=== What to produce ===
The reply must contain exactly the lines below from the one with "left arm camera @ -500" down to the one with "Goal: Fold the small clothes", both included, and nothing more; please omit the pictures.

--- START ---

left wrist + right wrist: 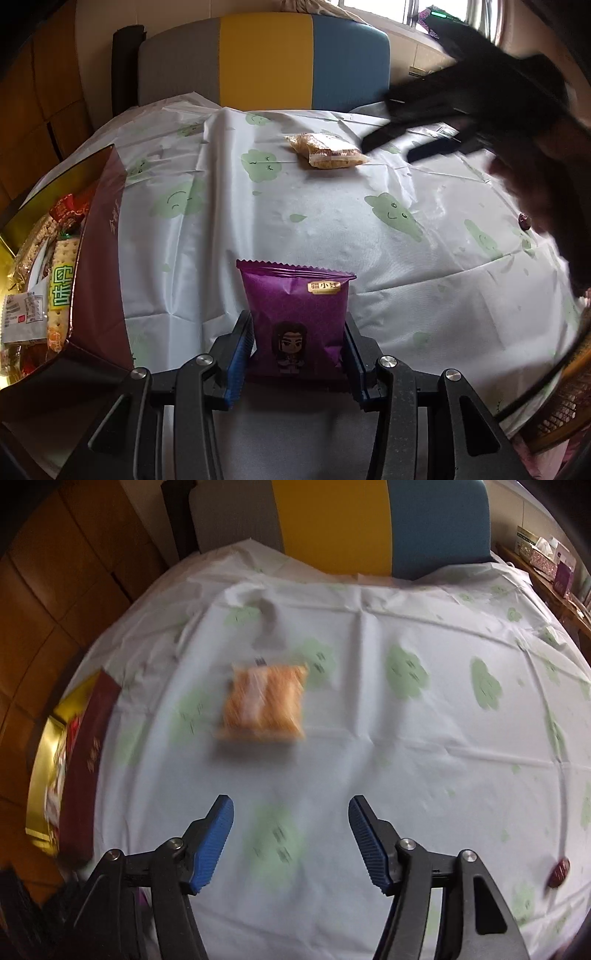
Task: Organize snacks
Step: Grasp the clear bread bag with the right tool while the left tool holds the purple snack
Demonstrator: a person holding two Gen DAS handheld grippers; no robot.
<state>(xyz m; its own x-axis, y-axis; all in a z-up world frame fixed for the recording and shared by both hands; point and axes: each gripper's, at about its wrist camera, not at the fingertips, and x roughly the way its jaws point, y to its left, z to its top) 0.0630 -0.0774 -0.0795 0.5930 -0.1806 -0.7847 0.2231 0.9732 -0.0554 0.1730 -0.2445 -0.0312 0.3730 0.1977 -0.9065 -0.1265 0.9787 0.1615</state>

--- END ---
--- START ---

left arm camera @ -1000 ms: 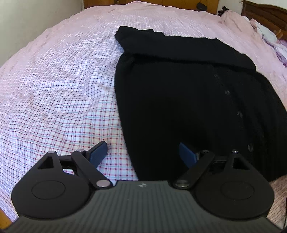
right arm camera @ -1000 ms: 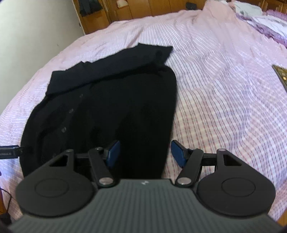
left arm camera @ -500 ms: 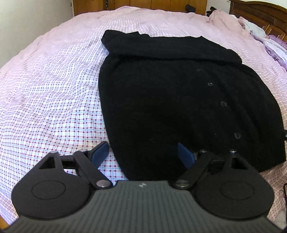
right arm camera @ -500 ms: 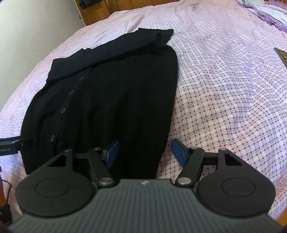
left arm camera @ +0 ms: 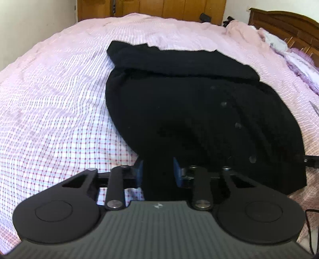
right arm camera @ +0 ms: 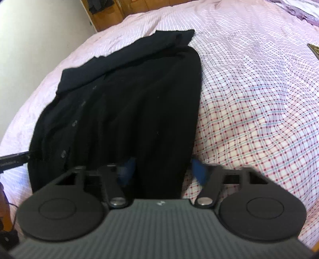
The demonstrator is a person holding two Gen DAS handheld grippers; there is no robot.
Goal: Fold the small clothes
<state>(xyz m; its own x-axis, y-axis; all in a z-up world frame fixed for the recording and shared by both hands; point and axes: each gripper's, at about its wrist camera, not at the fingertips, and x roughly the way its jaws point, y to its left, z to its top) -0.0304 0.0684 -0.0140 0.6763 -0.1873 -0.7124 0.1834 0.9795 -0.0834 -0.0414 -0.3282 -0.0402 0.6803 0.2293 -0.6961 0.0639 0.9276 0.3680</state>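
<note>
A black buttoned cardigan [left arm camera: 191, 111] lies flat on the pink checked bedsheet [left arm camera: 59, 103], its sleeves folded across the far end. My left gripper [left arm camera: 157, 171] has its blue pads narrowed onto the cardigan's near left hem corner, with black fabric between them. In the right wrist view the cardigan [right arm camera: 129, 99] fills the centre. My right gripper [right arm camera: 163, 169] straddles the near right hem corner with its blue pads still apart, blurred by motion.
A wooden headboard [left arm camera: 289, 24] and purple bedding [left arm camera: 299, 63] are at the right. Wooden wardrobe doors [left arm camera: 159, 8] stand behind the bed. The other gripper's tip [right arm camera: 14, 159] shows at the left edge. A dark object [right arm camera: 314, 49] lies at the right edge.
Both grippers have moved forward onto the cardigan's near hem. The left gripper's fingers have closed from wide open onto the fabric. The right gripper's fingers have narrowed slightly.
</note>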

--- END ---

=== Response ===
left arm camera @ -500 ms: 
right arm camera @ -500 ms: 
left arm camera @ +0 ms: 
right arm camera @ +0 ms: 
The demonstrator is a person holding two Gen DAS handheld grippers; there is no robot.
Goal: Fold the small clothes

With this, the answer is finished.